A group of atheists seeking to drop the phrase "In God We Trust" from U.S. currency filed a federal lawsuit this week in Akron, Ohio, arguing the expression violates the separation of church and state.
The group of 41 plaintiffs is led by Sacramento attorney Michael Newdow, who previously sued the government to remove the words "under God" from the Pledge of Allegiance, but was unsuccessful.
Because the plaintiffs regularly handle money as a part of daily life, the suit argues, the phrase "In God We Trust" imposes upon them each time they do so.
One plaintiff "handles U.S. currency almost daily. As a Humanist, she does not believe nor trust in any g-d," the complaint reads, substituting "g-d" for "God."
It continues, "Rather, her beliefs require that she trust in her own abilities and a general responsibility to lead an ethical life. In handling the money, therefore, she is repeatedly unwillingly confronted with the words 'In G-d We Trust.' Thus, she is forced against her will to accept and re-distribute to others a message that goes wholly against her beliefs. Yet it is neither realistic nor reasonable for her to abandon the nation’s currency and use other forms of payment for all of her transactions."
Unsurprisingly, the campaign has encountered resistance from religious commentators. Aclj.org, which is associated with the nonprofit religious organization Christian Advocates Serving Evangelism Inc., framed the suit as an “attempt to eviscerate our National Motto - and with it our religious heritage.”

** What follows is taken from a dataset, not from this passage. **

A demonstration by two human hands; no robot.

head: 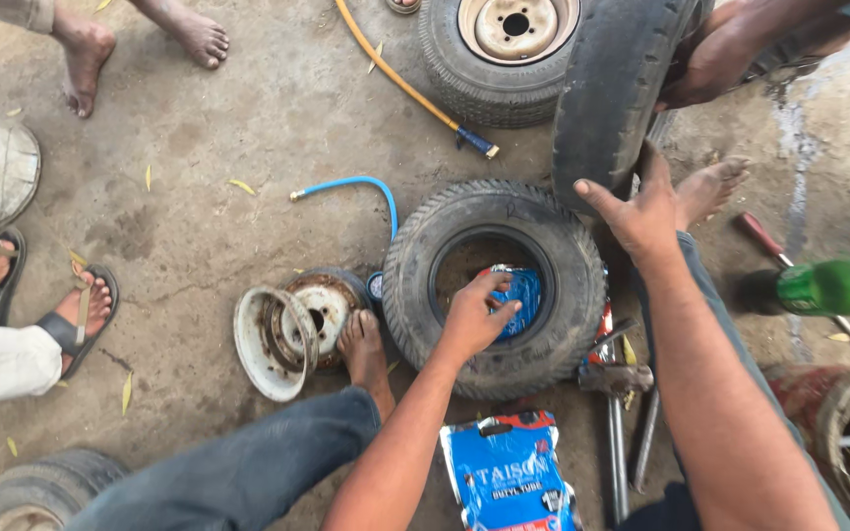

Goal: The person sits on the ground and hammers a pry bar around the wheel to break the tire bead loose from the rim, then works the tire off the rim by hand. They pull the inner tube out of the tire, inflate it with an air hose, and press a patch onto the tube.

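The left hand (474,315) pinched a blue tube packet (521,295) inside the flat tyre (494,285). The right hand (641,211), fingers spread, touched the upright tyre (612,88) at one o'clock. Firm grip seemed wise.

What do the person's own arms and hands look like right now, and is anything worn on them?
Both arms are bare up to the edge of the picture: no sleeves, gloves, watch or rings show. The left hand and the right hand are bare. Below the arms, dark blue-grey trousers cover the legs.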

Newdow didn't immediately respond to a request for comment from The Huffington Post. However, in a 2015 blog on Patheos, a website focused on religion, spirituality and faith, he argued that the phrase "In God We Trust" not only violates the First Amendment of the Constitution ("Congress shall make no law respecting an establishment of religion”), but also violates the Religious Freedom Restoration Act, which prohibits the government from burdening a person's exercise of religion unless it furthers a "compelling governmental interest."
"There is obviously no compelling government interest in having 'In God We Trust' on our money," Newdow wrote. "We did fine for the 75 years before the phrase was ever used at all, and continued to do fine for the subsequent 102 years before such inscriptions were made mandatory on every coin and currency bill. Similarly, the vast majority of nations manage to function without religious verbiage on their money."